- What the task asks -
Excluding any images, copy all of the lines below precisely as written.

[Collected data entries]
-=-=-=-=-

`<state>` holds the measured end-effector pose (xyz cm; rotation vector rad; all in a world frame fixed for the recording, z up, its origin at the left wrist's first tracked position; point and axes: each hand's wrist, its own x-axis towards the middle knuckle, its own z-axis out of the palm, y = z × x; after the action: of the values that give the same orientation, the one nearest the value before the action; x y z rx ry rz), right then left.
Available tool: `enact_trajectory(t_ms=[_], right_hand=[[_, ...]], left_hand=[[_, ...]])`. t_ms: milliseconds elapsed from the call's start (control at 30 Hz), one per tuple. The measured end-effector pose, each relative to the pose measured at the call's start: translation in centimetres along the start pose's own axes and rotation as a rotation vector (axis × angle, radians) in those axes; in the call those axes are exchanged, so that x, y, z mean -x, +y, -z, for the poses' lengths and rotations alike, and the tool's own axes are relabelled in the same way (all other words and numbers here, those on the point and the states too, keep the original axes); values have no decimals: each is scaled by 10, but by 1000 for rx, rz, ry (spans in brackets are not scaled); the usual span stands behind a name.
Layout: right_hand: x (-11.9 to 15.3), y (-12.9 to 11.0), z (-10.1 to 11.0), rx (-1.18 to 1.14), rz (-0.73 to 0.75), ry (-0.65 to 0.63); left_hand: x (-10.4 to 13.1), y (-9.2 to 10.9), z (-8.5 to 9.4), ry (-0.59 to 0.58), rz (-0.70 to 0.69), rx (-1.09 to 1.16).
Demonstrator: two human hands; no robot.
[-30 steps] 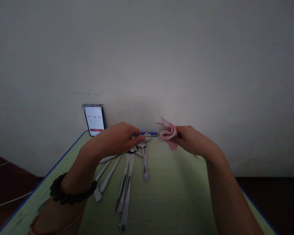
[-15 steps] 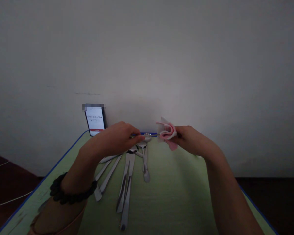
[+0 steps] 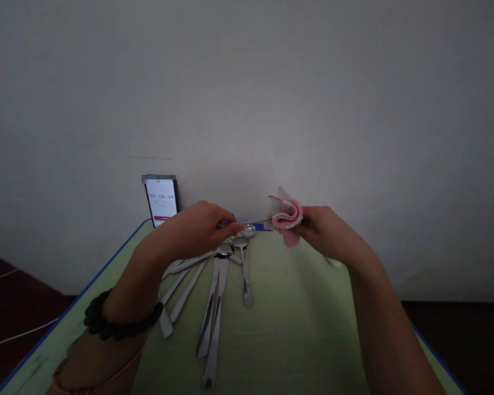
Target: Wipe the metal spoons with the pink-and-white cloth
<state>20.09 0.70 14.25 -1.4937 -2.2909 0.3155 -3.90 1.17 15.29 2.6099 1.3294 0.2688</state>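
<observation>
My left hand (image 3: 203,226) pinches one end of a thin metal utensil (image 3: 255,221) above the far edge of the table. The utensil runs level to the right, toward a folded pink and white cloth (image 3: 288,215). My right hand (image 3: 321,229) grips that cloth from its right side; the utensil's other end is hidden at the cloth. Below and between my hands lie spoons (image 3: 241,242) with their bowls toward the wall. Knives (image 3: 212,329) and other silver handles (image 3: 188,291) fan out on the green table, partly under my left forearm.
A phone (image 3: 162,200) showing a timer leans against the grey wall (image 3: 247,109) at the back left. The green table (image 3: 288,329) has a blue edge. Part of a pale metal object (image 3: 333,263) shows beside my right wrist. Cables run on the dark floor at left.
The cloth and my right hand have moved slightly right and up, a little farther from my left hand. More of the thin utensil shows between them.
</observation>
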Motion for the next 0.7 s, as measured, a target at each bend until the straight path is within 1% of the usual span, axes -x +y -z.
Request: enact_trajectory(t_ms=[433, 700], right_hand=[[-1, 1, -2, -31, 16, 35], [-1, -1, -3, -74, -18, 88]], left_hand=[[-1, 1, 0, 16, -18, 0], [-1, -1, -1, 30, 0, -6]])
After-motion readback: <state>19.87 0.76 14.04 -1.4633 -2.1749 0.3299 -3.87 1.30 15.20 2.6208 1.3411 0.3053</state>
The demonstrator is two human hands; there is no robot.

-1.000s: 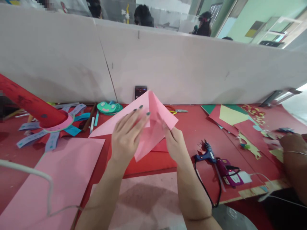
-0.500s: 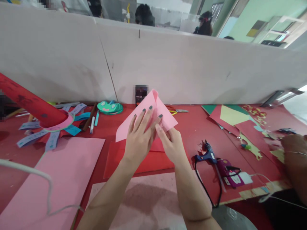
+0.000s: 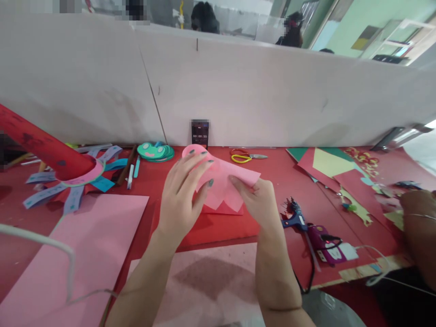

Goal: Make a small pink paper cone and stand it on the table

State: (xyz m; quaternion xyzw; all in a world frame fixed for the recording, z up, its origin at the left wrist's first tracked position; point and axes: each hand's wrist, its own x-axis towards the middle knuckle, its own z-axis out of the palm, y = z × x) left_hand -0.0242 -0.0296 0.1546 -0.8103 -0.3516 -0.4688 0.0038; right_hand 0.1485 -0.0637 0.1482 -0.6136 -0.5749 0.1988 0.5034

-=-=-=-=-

- Answer section -
`<state>` holds the measured end-effector pose (xyz cm; rotation vector rad; all in a world frame fixed for the recording, z up, its origin at the left wrist's first tracked position; point and axes: each hand's wrist, its own x-axis towards the middle knuckle, its own z-axis out of the palm, y = z × x; after the action: of the values that give the same orientation, the one nearest the value before the action; x y z rx ry rz), right then left.
Available tool: `enact_trajectory(t_ms=[_], right_hand=[[_, ...]], left_hand=[[_, ...]])`. t_ms: milliseconds elapsed from the call's start (control at 30 Hz), one per tuple. The measured end-effector pose, each relative to the pose measured at the call's start: translation in centimetres along the start pose's own axes and rotation as a rotation vector (axis × angle, radians) in those axes; in the call those axes are exchanged, so that x, y, z mean -x, +y, -z, for the poses' lengths and rotations alike, and the tool's own axes are relabelled in the same way (all other words and numbers here, those on the point and the states too, keep the original axes); values have no decimals: each is scaled by 10, but by 1000 for rx, rz, ry (spans in brackets are not scaled); the usual span stands behind a name.
Layout: right_hand: x (-11.9 to 15.3), y (-12.9 to 11.0), z (-10.1 to 11.0), rx (-1.18 to 1.14), rz (-0.73 to 0.75), ry (-0.65 to 0.63); left_hand: x (-10.4 to 13.1), y (-9.2 to 10.9), z (-8.5 to 9.4), ry (-0.59 to 0.58), rz (-0.70 to 0.69), rx (-1.09 to 1.16).
Demonstrator: two human hands; no robot.
[-30 steps] 
[-15 steps] 
[+0 steps] 
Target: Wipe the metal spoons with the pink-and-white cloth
<state>20.09 0.70 14.25 -1.4937 -2.2909 0.3155 -3.90 1.17 15.29 2.6099 1.3294 0.2688</state>
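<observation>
My left hand (image 3: 203,226) pinches one end of a thin metal utensil (image 3: 255,221) above the far edge of the table. The utensil runs level to the right, toward a folded pink and white cloth (image 3: 288,215). My right hand (image 3: 321,229) grips that cloth from its right side; the utensil's other end is hidden at the cloth. Below and between my hands lie spoons (image 3: 241,242) with their bowls toward the wall. Knives (image 3: 212,329) and other silver handles (image 3: 188,291) fan out on the green table, partly under my left forearm.
A phone (image 3: 162,200) showing a timer leans against the grey wall (image 3: 247,109) at the back left. The green table (image 3: 288,329) has a blue edge. Part of a pale metal object (image 3: 333,263) shows beside my right wrist. Cables run on the dark floor at left.
The cloth and my right hand have moved slightly right and up, a little farther from my left hand. More of the thin utensil shows between them.
</observation>
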Motion for the next 0.7 s, as measured, a target at each bend until the straight path is within 1% of the usual span, axes -x +y -z.
Request: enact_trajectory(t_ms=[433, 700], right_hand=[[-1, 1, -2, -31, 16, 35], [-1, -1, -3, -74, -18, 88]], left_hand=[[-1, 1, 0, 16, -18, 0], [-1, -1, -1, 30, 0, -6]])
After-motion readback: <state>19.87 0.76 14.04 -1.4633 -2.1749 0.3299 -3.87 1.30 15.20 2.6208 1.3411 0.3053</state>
The demonstrator is two human hands; there is no robot.

-1.000s: 
-0.500s: 
+0.000s: 

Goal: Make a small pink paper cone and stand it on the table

State: (xyz m; quaternion xyzw; all in a world frame fixed for the recording, z up, its origin at the left wrist's first tracked position; point and axes: each hand's wrist, its own x-axis towards the middle knuckle, its own z-axis out of the palm, y = z × x) left_hand -0.0242 -0.0296 0.1546 -0.8103 -0.3516 -0.4688 0.0038; right_hand 0.1485 -0.0637 0.1482 -0.6136 -0.5749 0.1988 0.5034

This answer is now finished.